Why This Data Model Matters

The AI Insurance data model isn’t just about organizing information—it’s about enabling better insurance decisions through structured, granular data. Here’s what this approach delivers:

Precision in Pricing

By treating each risk as an independent object with its own characteristics, underwriters can apply the most accurate rating factors to each individual item. A 6-story building without fire suppression gets rated differently than a 3-story building with full sprinkler systems, even if they’re on the same policy.

Flexibility in Policy Structure

The folder-and-cards approach mirrors real-world insurance relationships.
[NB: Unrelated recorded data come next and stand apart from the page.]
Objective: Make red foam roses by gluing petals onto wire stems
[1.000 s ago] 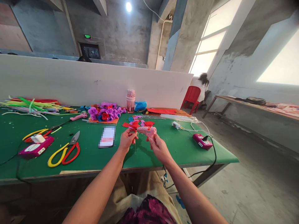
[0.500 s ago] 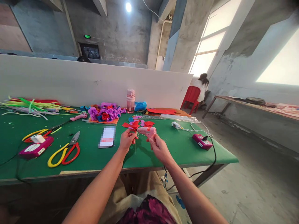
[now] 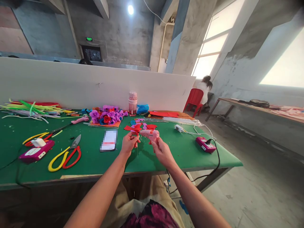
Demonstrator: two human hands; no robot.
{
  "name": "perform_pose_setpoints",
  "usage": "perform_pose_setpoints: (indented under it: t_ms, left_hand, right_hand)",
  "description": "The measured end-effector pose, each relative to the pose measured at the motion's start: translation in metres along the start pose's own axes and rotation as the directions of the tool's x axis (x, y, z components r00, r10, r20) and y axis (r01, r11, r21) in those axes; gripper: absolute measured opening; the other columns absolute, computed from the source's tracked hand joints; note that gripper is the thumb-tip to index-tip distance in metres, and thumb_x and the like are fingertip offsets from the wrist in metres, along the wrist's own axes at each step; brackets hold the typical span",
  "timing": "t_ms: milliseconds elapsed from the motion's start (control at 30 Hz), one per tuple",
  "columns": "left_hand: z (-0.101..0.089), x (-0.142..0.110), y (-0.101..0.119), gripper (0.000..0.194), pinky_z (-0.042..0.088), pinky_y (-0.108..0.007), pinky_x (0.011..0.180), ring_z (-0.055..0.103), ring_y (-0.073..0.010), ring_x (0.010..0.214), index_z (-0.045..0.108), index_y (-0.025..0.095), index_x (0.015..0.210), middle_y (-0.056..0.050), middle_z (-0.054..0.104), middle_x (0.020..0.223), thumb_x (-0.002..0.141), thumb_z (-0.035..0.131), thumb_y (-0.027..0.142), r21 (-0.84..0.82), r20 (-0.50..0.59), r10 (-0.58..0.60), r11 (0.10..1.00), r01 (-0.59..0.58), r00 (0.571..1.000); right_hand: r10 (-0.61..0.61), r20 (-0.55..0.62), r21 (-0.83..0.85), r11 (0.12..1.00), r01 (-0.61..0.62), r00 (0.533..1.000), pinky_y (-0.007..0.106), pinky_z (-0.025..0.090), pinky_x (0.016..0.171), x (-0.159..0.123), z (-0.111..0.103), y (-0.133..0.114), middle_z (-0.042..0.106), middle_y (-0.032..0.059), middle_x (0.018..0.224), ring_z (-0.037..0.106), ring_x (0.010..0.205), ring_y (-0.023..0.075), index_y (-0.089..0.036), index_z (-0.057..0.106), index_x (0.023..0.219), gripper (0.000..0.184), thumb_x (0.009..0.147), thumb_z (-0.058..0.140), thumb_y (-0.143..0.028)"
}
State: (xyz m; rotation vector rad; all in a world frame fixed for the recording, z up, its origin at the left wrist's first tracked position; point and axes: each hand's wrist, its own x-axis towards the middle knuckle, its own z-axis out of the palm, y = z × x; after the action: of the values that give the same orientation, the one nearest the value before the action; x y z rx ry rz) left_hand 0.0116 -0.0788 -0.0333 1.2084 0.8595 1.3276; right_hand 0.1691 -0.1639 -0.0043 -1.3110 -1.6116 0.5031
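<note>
My right hand (image 3: 162, 149) grips a pink hot glue gun (image 3: 150, 134), its nozzle pointing left. In my left hand (image 3: 129, 144), closed fingers pinch a red paper flower (image 3: 136, 129) on a thin wire stem that hangs below the hand. The glue gun's tip is close to the flower; whether they touch I cannot tell. Red petal pieces (image 3: 151, 126) lie on the green table (image 3: 152, 163) just beyond the gun, with purple and blue pieces (image 3: 133, 122) near them.
Purple and red paper flowers (image 3: 110, 114) are heaped behind the phone (image 3: 108, 140). Scissors (image 3: 66, 155) and a power strip (image 3: 36, 151) lie left; another power strip (image 3: 205, 145) is right. Pipe cleaners (image 3: 30, 108), a pink bottle (image 3: 133, 104) and red sheets (image 3: 166, 114) line the back.
Both hands, the glue gun and the flower keep almost the same positions. The whole view has shifted very slightly.
</note>
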Motion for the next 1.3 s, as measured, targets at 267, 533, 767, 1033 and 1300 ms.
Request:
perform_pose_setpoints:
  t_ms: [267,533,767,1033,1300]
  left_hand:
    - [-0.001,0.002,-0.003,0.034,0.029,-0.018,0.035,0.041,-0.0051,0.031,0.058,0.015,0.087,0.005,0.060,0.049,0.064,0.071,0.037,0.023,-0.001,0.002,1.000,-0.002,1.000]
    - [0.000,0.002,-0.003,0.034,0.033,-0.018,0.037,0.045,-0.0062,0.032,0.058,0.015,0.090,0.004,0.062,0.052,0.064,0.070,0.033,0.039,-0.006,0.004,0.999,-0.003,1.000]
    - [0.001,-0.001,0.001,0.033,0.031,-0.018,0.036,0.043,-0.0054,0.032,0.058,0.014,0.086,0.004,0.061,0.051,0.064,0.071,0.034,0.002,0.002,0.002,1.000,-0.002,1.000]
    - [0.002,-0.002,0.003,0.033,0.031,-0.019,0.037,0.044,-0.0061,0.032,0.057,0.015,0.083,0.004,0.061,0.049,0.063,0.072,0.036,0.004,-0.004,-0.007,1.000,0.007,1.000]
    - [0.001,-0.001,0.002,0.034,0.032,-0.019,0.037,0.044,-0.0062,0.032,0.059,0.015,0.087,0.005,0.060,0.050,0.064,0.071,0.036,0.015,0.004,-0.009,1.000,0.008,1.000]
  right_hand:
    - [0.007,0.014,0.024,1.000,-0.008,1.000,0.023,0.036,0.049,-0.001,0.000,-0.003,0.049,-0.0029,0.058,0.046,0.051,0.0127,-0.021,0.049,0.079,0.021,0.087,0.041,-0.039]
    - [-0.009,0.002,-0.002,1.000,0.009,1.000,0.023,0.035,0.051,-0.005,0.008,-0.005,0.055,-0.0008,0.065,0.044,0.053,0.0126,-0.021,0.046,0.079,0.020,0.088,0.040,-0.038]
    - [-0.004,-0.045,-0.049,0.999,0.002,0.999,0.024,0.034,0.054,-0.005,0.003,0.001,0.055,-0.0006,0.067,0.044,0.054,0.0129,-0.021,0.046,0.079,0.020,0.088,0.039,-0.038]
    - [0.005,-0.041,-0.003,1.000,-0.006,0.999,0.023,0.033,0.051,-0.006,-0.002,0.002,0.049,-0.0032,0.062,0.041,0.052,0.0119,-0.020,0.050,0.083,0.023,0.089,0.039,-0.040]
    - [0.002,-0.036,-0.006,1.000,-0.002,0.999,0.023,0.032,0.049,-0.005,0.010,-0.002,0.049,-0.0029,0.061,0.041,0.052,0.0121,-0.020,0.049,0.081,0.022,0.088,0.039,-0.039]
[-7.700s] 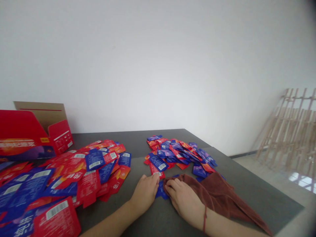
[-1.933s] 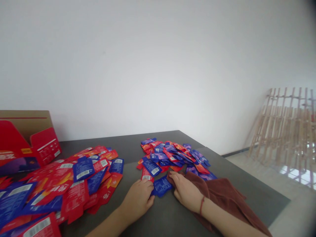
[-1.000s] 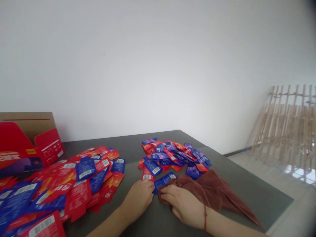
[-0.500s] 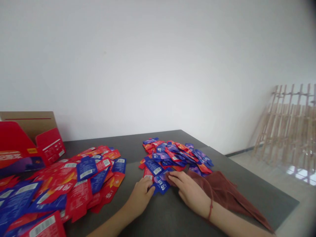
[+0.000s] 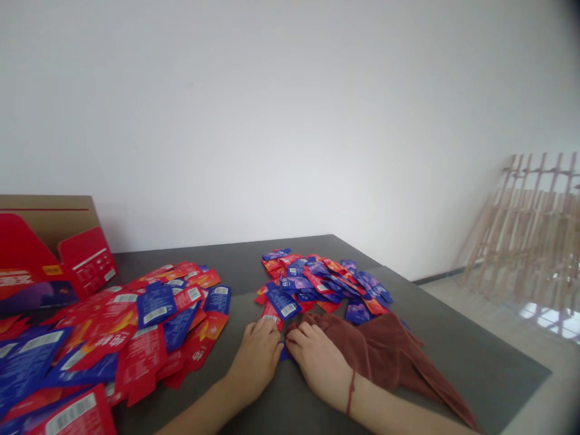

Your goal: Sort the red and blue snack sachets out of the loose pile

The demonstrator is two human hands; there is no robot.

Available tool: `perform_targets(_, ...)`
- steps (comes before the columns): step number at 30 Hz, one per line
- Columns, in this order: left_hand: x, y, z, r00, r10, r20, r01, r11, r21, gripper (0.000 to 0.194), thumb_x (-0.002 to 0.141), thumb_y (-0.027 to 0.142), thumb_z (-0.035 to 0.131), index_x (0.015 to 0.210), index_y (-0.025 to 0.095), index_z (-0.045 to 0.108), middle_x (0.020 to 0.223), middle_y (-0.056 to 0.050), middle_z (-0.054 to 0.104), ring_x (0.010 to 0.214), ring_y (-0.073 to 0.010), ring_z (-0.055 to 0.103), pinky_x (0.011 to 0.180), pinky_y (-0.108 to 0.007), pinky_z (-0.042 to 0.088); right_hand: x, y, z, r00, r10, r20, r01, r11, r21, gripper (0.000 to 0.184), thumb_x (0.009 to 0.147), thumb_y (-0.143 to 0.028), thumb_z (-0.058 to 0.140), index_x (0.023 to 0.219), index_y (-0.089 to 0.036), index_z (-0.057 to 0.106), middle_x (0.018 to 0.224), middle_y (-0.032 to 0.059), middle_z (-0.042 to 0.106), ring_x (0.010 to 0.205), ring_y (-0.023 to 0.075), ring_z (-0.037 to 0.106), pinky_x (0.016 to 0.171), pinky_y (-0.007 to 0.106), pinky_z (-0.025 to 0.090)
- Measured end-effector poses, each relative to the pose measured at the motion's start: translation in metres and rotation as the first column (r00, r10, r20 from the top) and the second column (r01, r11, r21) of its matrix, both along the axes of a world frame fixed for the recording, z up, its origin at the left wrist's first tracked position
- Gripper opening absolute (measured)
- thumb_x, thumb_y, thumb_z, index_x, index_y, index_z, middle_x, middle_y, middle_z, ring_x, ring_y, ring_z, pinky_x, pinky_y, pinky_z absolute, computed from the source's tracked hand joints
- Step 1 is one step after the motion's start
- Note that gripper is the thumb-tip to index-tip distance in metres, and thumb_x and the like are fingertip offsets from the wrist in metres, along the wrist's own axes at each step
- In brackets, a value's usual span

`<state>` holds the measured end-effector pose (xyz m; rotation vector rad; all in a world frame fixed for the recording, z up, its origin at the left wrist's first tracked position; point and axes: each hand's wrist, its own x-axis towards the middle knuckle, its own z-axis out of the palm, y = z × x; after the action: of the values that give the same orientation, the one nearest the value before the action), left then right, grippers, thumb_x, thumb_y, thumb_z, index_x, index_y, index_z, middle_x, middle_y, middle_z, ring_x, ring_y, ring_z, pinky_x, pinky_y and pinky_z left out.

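My left hand [image 5: 259,357] rests on the dark tabletop with fingers curled, pinching the edge of a blue packet [image 5: 284,353]; only a small blue corner shows between my hands. Right beside it, my right hand [image 5: 319,365] presses a bunched brown cloth [image 5: 380,344] down over that packet, hiding most of it. The rest of the cloth trails off to the right under my wrist. Just beyond my fingers lies a loose pile of red and blue packets [image 5: 312,281], with a red packet [image 5: 272,315] close to the left fingertips.
A larger heap of red and blue packets [image 5: 131,338] spreads over the table's left side. Behind it stands an open red and purple cardboard box [image 5: 86,266]. A white wall [image 5: 290,121] backs the table [image 5: 489,356]. Wooden racks [image 5: 521,223] lean at the right.
My right hand has slid left with the cloth, over the blue packet and up to my left hand. The packet's printed face is now covered.
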<state>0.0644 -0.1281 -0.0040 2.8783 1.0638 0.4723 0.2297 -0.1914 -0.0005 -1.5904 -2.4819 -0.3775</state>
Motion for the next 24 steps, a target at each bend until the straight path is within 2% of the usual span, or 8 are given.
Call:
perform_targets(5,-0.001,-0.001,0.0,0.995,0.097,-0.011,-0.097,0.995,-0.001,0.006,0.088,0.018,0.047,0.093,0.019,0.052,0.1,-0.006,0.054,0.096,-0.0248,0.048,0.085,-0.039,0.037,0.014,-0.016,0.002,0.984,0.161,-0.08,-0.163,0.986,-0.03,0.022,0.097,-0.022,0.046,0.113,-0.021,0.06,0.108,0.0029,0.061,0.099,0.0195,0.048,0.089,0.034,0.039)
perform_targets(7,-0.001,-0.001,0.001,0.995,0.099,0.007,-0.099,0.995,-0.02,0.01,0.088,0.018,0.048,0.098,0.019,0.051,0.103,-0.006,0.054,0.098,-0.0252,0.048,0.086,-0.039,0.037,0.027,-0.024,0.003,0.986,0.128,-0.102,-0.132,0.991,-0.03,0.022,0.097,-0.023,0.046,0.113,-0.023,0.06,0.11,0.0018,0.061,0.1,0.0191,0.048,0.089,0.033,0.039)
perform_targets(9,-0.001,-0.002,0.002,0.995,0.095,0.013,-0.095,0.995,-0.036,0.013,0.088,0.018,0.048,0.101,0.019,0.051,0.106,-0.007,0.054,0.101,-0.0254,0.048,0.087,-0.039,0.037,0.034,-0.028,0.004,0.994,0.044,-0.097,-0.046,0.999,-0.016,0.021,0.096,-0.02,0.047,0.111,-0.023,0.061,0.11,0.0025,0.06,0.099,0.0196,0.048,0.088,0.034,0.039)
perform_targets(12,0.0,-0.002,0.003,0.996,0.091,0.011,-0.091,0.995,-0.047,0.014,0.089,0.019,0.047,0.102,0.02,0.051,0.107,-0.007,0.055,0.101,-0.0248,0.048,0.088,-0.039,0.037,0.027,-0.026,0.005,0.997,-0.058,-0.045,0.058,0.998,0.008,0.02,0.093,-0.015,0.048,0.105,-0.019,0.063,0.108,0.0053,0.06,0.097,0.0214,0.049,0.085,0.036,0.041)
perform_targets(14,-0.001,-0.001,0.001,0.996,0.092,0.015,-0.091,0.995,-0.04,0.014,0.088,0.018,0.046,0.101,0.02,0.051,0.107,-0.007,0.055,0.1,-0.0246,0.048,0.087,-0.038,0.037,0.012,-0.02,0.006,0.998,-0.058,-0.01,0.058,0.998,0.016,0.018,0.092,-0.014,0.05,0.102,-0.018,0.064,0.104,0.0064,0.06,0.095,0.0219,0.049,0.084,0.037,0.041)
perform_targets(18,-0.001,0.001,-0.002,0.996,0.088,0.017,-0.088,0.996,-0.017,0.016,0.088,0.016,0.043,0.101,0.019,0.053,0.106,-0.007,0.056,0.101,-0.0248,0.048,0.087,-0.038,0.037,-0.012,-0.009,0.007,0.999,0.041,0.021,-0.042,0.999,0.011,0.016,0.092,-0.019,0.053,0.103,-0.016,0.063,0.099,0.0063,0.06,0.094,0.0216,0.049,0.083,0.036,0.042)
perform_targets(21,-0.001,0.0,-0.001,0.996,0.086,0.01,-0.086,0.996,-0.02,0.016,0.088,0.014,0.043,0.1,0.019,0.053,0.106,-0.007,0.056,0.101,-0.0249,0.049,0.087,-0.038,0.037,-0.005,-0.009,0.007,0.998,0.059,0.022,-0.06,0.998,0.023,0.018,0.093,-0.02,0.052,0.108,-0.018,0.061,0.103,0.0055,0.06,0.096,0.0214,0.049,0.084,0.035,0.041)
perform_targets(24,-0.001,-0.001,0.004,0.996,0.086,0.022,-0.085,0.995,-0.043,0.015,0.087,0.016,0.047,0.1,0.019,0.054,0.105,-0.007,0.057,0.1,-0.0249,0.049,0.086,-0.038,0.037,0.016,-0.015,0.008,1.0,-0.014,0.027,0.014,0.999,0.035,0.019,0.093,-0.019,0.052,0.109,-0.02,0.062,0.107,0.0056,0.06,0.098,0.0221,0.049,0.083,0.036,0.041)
Whether you’re insuring one building or fifty, the same data structure applies. Add or remove risks without disrupting the overall policy framework.

Enhanced Analytics and Reporting

With each risk object containing its own detailed data, you can generate insights at multiple levels:
  • Policy-level reports show overall portfolio performance
  • Risk-level analysis reveals which specific items drive losses or profitability
  • Comparative analytics help identify patterns across different risk types

Streamlined Workflows

This object-based approach supports modern insurance workflows:
  • Rating engines can access individual risk data for automated pricing
  • Claims systems can link incidents to specific risk objects
  • Audit processes can verify coverage against individual risk characteristics
AI Insurance’s data model organizes rating data into policy-level and risk-level components, the platform provides the foundation for accurate pricing, comprehensive reporting, and data-driven decision making—all while maintaining the intuitive structure that insurance professionals expect.